Touching, the physical act, is out of style. That also extends to words of affection. I remember in the 1970's & 80's that touching other people was not forbidden, in fact children were encouraged to touch each other, to hug, kiss, hold hands, to wrestle and to know when it was inappropriate to touch someone. That began to change in the 1980's and 90's.

There grew an irrational fear of sexual abuse of children, that fear persists. It is not that children are not at threat from such people, it is that the threat is extended out of all proportion. That fear was encouraged by the media. In the 1980's that fear was directed at fathers, grandfathers and uncles. Sadly some fathers, grandfathers, uncles are perverts and are a threat to children. Now that we have had multiple generations of fatherless children we know that the greatest risk a child has of being sexually abused is from someone who is not a relative. In other words, a child having a father present in their life protects them from sexual abuse....common sense really.

But this fear spread throughout society including to the schools. The answer was simple, remove the threat and there would be no sexual abuse. Men commit most crime, including sexual crime, so remove men from the schools. Stop teachers touching their students, no hugs, no holding hands, no pat on the back. Threaten teachers with disciplinary action if they do, fire them, call the police to have them investigated. Remove all common sense from human affairs.

But what about if a child abused a child?

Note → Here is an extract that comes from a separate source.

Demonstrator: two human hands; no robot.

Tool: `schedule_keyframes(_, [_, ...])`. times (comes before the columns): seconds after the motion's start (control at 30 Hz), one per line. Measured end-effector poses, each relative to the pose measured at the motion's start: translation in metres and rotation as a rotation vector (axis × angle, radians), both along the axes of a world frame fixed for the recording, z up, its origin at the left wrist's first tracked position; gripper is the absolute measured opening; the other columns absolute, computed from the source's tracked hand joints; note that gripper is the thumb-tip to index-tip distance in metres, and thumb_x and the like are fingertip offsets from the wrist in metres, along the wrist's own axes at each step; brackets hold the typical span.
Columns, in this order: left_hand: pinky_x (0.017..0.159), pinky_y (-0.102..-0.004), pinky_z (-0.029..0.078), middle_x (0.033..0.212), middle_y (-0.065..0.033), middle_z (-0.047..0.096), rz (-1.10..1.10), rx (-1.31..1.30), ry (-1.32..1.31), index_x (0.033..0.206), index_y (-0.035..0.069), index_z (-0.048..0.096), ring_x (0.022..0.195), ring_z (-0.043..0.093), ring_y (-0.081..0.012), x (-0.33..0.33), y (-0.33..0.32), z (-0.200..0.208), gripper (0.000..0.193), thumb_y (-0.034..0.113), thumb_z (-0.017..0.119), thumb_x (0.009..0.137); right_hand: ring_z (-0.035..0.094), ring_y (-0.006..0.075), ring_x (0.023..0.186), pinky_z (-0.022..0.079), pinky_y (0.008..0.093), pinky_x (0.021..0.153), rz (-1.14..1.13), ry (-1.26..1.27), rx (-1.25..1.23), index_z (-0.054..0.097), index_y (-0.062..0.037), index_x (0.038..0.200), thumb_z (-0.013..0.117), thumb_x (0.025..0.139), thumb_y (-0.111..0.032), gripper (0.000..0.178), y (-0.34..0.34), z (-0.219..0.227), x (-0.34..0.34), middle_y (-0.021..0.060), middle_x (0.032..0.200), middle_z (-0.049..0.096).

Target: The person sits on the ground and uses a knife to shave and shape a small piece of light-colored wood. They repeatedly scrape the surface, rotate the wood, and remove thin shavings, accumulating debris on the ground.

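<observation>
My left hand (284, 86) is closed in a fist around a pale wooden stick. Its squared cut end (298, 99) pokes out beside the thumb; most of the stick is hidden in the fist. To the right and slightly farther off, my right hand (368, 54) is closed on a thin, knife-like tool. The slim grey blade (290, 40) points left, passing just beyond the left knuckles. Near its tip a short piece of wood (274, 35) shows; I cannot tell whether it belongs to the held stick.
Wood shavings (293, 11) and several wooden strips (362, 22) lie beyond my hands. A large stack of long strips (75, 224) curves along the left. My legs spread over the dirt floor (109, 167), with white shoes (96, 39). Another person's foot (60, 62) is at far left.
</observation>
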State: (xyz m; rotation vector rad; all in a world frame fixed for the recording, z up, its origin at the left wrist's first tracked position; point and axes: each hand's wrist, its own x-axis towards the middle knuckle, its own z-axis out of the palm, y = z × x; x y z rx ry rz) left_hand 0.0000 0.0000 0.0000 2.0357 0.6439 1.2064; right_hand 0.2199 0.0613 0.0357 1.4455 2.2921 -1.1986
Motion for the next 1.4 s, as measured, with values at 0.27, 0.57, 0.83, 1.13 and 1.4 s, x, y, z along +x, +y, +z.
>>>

The fear continued to spread  and with the removal of common sense how could it not. If adults can abuse children then children could abuse children, best to remove any hint of abuse. Children could now not touch other children. Normal human contact, a basic need, particularly for a child was made into a crime, or at least treated as if it was a crime. Something unwholesome, something unnatural, something perverse.

Yes it was perverse, to treat something natural as something unnatural is very perverse. We must follow the rules that are designed to protect children even when these very laws do them harm. It is important for children to learn how to treat other people. It is important that they learn these things as children, not once it is too late.

We must not think that these ideas are simply people being overzealous, it exists by design. The fear was spread on purpose and it continues to be used as a weapon. If you say children should be touched it is taken as something sexual. That is to project adult feelings and attitudes onto children. Children do not possess such thoughts or feelings. Children need touch, they need to have their minds and their bodies engaged. They need to experience the world and their place in it.

Of course we would not be in this place if we had not handed our children over to the care of others. In schools and childcare we must trust that our children, who remain out of our sight and out of our ability to protect them, are being treated right.

The real problem is that the fear of abuse leaves us thinking a quite unrealistic thought, that children can and should be protected from all harm. It is possible and reasonable to minimize harm, but to think it is possible or even desirable to stop all harm is madness. It's magical thinking and magic doesn't exist.

We must accept that there is a difference between harmless touching and inappropriate touching. We must accept that for children touching is good for their mental health and growth. Children need to be protected, both from perverts and from the madness of ideas. In this case that touching is bad, it's not.